The Savage Niehans rule ( also minimax -regret rule or rule of the smallest regret ): the assessment of alternative courses of action is not based on this rule on the immediate benefits of the results, but their damage values ​​or opportunity losses compared to the maximum possible profit. One chooses the alternative that minimizes the potential damage.

In the example: Adoption four possible environmental conditions (Z1, Z2, Z3 and Z4), and three available alternatives (A1, A2 and A3)

To determine the optimal alternative according to the Savage Niehans rule, the maximum result value must be determined based on all alternatives and that of all other result values ​​are subtracted in each state ().

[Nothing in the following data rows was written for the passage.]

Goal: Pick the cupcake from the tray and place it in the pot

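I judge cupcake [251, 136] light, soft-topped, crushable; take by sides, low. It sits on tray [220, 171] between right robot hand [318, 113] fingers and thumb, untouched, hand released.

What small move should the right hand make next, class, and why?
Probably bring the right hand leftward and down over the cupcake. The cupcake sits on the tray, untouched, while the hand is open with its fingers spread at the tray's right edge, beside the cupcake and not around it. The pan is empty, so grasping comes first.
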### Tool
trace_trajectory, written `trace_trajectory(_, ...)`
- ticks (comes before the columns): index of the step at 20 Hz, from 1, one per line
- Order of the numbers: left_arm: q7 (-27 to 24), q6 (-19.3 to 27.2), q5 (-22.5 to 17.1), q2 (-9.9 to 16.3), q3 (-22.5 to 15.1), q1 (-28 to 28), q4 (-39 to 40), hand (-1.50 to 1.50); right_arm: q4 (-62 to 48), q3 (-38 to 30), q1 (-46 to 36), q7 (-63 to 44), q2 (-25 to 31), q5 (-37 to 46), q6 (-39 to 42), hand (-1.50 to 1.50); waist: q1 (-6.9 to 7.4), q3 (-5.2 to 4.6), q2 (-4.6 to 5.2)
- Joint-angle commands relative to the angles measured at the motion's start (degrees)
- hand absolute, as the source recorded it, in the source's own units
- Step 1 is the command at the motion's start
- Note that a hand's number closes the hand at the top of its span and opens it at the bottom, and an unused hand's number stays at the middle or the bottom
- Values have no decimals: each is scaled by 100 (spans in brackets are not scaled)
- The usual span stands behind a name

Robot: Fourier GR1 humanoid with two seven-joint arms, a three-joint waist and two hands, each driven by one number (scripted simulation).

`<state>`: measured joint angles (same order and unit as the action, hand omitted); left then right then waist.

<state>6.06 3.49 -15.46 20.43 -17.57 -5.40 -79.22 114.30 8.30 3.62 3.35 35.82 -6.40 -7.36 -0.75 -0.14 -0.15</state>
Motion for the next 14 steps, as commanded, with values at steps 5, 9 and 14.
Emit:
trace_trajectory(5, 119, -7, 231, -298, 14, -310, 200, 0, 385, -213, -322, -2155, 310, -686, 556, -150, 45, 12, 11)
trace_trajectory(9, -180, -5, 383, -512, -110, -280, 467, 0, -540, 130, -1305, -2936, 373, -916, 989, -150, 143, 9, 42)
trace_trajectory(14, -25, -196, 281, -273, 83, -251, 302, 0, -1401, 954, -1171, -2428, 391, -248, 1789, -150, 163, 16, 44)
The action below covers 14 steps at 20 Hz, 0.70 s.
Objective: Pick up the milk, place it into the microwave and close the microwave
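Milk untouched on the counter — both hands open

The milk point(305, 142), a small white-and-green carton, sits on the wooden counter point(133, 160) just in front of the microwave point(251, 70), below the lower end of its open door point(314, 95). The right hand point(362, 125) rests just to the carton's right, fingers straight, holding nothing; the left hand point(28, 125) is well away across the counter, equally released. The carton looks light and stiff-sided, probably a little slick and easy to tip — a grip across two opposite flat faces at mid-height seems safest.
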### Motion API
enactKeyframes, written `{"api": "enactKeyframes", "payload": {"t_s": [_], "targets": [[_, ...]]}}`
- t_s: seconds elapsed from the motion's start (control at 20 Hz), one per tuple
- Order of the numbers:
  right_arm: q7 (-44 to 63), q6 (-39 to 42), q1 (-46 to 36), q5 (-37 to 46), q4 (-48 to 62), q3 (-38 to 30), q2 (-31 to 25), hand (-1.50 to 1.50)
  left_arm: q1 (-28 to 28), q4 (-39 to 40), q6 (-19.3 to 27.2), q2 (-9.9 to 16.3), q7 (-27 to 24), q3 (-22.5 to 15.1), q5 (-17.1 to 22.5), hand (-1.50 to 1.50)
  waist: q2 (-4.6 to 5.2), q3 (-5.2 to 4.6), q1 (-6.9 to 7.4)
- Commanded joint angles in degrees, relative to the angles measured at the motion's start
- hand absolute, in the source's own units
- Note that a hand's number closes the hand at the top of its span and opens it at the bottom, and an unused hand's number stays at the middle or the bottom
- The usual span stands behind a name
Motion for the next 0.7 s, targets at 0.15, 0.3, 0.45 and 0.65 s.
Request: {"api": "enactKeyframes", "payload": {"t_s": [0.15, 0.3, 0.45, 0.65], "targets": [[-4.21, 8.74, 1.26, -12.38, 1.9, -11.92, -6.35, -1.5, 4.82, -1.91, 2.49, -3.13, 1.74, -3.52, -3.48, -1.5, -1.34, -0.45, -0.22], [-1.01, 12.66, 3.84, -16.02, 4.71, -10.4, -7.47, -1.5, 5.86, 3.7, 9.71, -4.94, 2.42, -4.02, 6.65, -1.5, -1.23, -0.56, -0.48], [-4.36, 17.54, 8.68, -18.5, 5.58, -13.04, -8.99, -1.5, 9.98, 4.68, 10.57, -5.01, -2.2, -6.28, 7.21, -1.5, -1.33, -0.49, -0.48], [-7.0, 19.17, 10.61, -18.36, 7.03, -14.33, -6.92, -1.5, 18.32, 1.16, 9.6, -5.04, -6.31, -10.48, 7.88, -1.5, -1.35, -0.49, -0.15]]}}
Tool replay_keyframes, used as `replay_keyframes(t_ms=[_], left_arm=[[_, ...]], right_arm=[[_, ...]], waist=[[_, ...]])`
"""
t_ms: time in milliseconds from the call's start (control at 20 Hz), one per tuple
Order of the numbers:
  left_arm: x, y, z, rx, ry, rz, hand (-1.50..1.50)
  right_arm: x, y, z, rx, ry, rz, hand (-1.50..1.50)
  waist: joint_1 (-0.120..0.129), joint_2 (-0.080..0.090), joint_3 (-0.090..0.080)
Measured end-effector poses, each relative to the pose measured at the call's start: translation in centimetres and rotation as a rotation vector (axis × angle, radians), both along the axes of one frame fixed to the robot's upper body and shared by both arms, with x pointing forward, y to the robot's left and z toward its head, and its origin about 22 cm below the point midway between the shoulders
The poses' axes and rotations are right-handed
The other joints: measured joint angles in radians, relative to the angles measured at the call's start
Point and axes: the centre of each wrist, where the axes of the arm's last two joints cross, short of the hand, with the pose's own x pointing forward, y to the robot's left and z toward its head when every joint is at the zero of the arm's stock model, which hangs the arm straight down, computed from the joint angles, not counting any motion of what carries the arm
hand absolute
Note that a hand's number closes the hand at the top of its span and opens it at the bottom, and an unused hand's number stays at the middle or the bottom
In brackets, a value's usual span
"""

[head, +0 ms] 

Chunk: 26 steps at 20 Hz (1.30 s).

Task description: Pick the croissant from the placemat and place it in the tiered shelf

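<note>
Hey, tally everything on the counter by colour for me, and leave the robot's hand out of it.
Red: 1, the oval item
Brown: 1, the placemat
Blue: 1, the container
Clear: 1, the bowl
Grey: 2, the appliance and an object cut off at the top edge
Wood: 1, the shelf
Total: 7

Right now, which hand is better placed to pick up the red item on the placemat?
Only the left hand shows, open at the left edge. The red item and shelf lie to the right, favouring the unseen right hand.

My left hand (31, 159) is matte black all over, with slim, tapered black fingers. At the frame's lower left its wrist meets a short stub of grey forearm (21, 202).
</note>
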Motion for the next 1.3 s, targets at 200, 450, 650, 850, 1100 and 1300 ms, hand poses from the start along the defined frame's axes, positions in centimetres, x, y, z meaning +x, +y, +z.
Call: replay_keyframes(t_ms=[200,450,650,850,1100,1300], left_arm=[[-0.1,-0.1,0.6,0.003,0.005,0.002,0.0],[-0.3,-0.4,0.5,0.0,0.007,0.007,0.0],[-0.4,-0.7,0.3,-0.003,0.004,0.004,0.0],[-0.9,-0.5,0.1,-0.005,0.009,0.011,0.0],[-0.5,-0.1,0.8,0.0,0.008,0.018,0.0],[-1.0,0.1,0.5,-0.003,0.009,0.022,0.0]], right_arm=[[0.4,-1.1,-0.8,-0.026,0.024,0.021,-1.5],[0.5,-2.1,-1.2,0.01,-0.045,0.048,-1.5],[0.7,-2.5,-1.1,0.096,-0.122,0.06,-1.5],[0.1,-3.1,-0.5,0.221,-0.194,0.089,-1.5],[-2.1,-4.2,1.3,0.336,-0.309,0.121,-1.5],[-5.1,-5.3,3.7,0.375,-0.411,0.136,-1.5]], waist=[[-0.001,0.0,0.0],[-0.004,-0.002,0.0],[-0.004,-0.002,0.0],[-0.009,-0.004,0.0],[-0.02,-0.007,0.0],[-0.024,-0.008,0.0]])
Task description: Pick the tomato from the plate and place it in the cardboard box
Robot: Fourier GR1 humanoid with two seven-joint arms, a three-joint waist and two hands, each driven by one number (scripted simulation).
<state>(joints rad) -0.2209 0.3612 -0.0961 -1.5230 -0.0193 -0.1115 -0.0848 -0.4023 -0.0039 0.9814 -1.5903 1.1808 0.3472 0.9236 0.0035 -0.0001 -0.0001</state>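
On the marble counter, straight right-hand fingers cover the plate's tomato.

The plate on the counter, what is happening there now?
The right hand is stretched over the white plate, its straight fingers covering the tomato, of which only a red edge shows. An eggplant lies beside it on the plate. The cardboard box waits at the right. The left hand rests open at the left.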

  • Consideration of the state.
  • Determination of the maximum resulting value
  • Subtraction of all

This operation must be performed for each state. Is the highest value in each of the three alternatives (lines ) are then compared. The lowest value in this connection in this case represents the least opportunity loss and is therefore the cheapest alternative.

In the overall analysis, the calculation looks like this:

We note that the minimum value of the maximum handicap ( max disadvantage ) is 920. The opportunity losses in Alternative 1 are the lowest and thereby determine the choice of alternative.

Krelle rule

Another decision rule was proposed by Wilhelm Krelle. It is based on that all associated with an action -worths, , ..., be transformed with a relevant for the decision-maker preference function and uncertainty are then added.

The best alternative is now the one with the largest figure of merit.

Affordable loss after Sarasvathy

The individually affordable loss or application (and not the expected income ) determine what opportunities are perceived and what steps are being effectively put into a project. It is a decision heuristic, which is preferably used according to start-up research by highly experienced entrepreneurs under uncertainty (see effectuation - Theory entrepreneurial expertise ).

Experience criterion of Hodges and Lehmann

This rule is a compromise between the maximin rule and the Bayes rule π to an a priori size. In addition, the confidence parameter λ is introduced which indicates the extent to which the decision-makers of the a priori probability familiar.